Le problème de ces politiques est qu’elles ne font généralement pas de l’adaptation un objectif explicite. Il est dès lors impossible de garantir que les responsabilités en matière d’adaptation sont clairement attribuées, qu’il n’y a pas de sujets orphelins ou que les ressources sont utilisées au mieux. Pour renforcer les co-bénéfices pour l’adaptation, cette dernière doit devenir un critère de pilotage et d’évaluation de ces politiques, comme cela a été fait pour la politique de l’eau. C’est vrai pour les politiques nationales, cela l’est également à l’échelle territoriale qui concentre une grande partie des enjeux et des leviers d’action sur l’urbanisme, le développement économique ou encore l’alimentation.
Lui attribuer des budgets dédiés
Une manière de s’assurer que l’adaptation est mieux prise en compte dans ces politiques et dans leurs investissements est de leurs adjoindre des budgets dédiés. Au Royaume-Uni, la stratégie d’adaptation du gestionnaire du réseau ferroviaire prévoyait ainsi une enveloppe de £150M pour la période 2017-19, afin d’intégrer cette composante à ses plans de modernisation ligne par ligne. Au regard des sommes totales investies – en France se sont 6,2 Mds€ qui devaient être consacrés en 2020 à la modernisation du réseau ferroviaire – une telle d’enveloppe est modeste mais s’avère déterminante pour maximiser les co-bénéfices en matière d’adaptation.
Intégrer les questions de confort
Renforcer les co-bénéfices est important, prévenir les risques de “verrouillage” dans des trajectoires de vulnérabilité l’est tout autant. Cette préoccupation est malheureusement trop souvent absente de politiques publiques qui nous engagent pour plusieurs décennies. La question du confort d’été par exemple n’est pas encore intégrée systématiquement dans les grands programmes de construction de logements sociaux ou de rénovation thermique des bâtiments, au risque de provoquer de sérieuses crises sanitaires et sociales lors des futures canicules. Des solutions comme la construction bioclimatique, les choix d’isolation qui laissent respirer les bâtiments, la ventilation passive sont d’ores et déjà disponibles. Elles représentent aujourd’hui un surcoût significatif, estimé à 15 ou 20 %, mais garantiront le confort et l’habitabilité de ces espaces pour l’avenir.
Sanctuariser les services essentiels
Enfin, il est nécessaire de rappeler que l’adaptation n’est pas qu’une question d’investissement.
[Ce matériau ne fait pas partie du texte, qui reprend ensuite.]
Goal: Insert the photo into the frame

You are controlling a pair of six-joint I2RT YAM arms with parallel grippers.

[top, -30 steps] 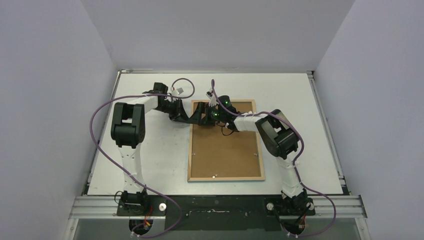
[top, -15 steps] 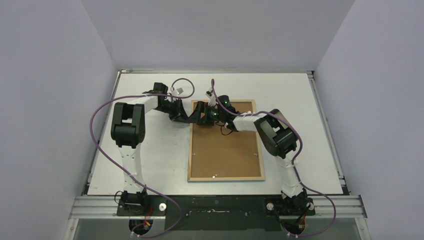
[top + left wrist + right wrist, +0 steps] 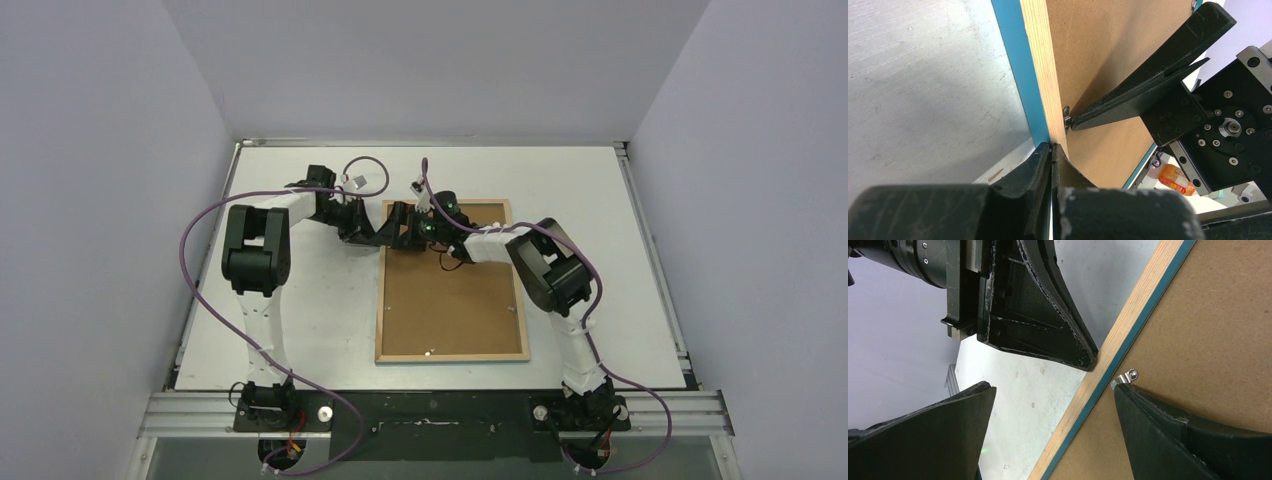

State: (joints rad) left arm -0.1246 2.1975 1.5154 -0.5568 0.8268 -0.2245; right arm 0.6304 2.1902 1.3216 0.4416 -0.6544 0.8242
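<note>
The frame [image 3: 381, 300] lies face down on the white table, its light wooden reverse up and a brown backing board [image 3: 450, 300] inside it. The blue side [image 3: 1010, 60] runs along the wooden rail [image 3: 1040, 60]. My left gripper [image 3: 1052, 146] is shut, its tips pressed against the rail's outer edge near the far left corner [image 3: 384, 236]. My right gripper [image 3: 1054, 387] is open and straddles that same rail [image 3: 1128, 315]. One of its fingertips [image 3: 1128, 397] touches a small metal clip [image 3: 1127, 376] on the backing board [image 3: 1213, 340]. The photo is hidden.
Purple cables [image 3: 200, 260] loop off both arms over the left half of the table. The table [image 3: 300, 330] has walls on three sides and a metal rail [image 3: 440, 410] along the near edge, where the arm bases are.
</note>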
La situation épidémique a montré que des services peu visibles en période normale sont en première ligne lors de crises. Les services d’alerte météo, la sécurité civile pour faire face aux évènements extrêmes ou encore l’assistance aux personnes vulnérables sont et seront d’une importance capitale dans un contexte de changement climatique. Alors que les ressources publiques sont sous tension, en particulier au niveau des collectivités qui vont voir, suite à la crise, leurs recettes baisser d’environ 7,5 milliards d’euros en 2020, les crédits alloués à ces services doivent être sanctuarisés.
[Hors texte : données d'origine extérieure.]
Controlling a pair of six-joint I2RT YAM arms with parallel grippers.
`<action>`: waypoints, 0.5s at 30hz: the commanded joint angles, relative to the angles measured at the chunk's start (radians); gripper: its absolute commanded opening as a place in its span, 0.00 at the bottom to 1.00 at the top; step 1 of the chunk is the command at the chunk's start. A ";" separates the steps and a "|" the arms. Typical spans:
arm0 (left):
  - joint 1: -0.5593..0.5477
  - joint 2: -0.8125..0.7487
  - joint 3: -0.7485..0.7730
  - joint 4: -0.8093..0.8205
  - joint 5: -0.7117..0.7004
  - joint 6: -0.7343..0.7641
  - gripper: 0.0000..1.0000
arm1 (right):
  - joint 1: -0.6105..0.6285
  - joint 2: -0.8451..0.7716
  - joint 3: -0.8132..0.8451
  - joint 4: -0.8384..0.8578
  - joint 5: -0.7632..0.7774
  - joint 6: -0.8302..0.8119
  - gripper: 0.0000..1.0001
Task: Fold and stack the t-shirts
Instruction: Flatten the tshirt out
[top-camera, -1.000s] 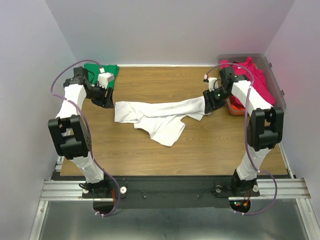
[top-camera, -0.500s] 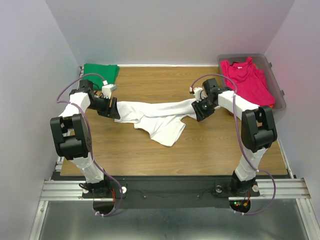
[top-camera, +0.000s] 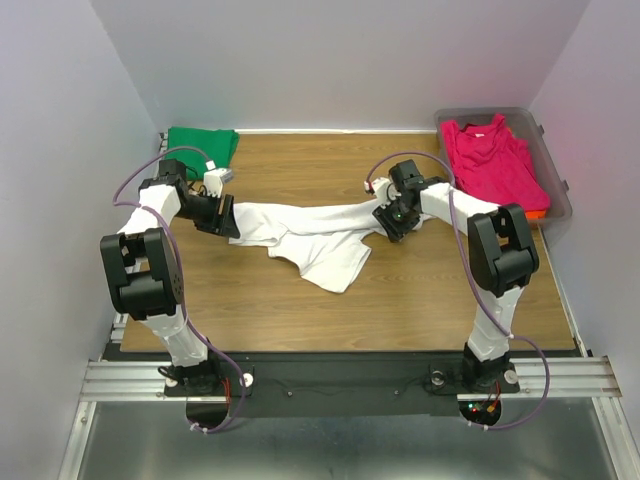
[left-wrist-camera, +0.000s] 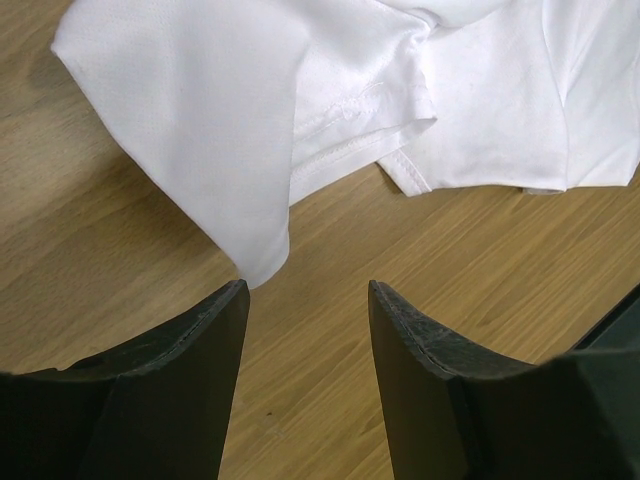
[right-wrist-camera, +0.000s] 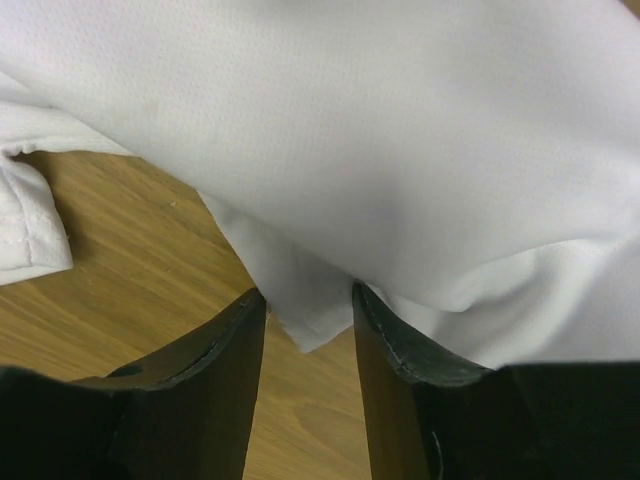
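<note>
The white t-shirt (top-camera: 320, 225) lies crumpled in a long band across the wooden table. My left gripper (top-camera: 228, 217) is low at its left end. In the left wrist view this gripper (left-wrist-camera: 308, 295) is open over bare wood, and a corner of the white t-shirt (left-wrist-camera: 250, 120) ends just beyond its left fingertip. My right gripper (top-camera: 385, 220) is at the shirt's right end. In the right wrist view it (right-wrist-camera: 308, 300) is open, with a loose corner of the white t-shirt (right-wrist-camera: 400, 120) lying between its tips, not pinched.
A folded green t-shirt (top-camera: 203, 143) sits at the back left corner. The magenta-pink t-shirt (top-camera: 495, 160) fills the clear tub (top-camera: 560, 190) at the back right, with a sliver of orange cloth (top-camera: 540, 213) at its near edge. Walls enclose the table (top-camera: 400, 290) on three sides.
My right gripper moved left from beside the tub, and the shirt's right end went slack. My left gripper came down from the green shirt to the white shirt's left end, then held still.
</note>
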 joint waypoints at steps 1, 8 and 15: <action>-0.001 -0.043 0.033 -0.032 -0.006 0.042 0.63 | 0.011 0.037 0.016 0.028 0.028 -0.031 0.45; -0.013 -0.112 0.009 -0.017 -0.139 0.238 0.60 | 0.011 0.029 -0.008 0.037 0.053 -0.040 0.04; -0.012 0.010 0.090 -0.066 -0.159 0.197 0.60 | 0.011 -0.001 0.019 0.026 0.053 -0.026 0.01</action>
C’est également le cas du budget des agences de l’eau ou du fonds Barnier (le Fonds de Prévention des Risques Naturels Majeurs créé en 1995) que le gouvernement n’hésite pas à ponctionner au lieu de les utiliser pour plus d’adaptation. Pour paraphraser le virologue Peter Piot, on ne peut pas se permettre d’attendre que le feu se déclare pour créer une caserne de pompiers. Justement, la saison des incendies approche, le réchauffement les favorise et les pompiers s’inquiètent de la baisse des moyens à leur disposition.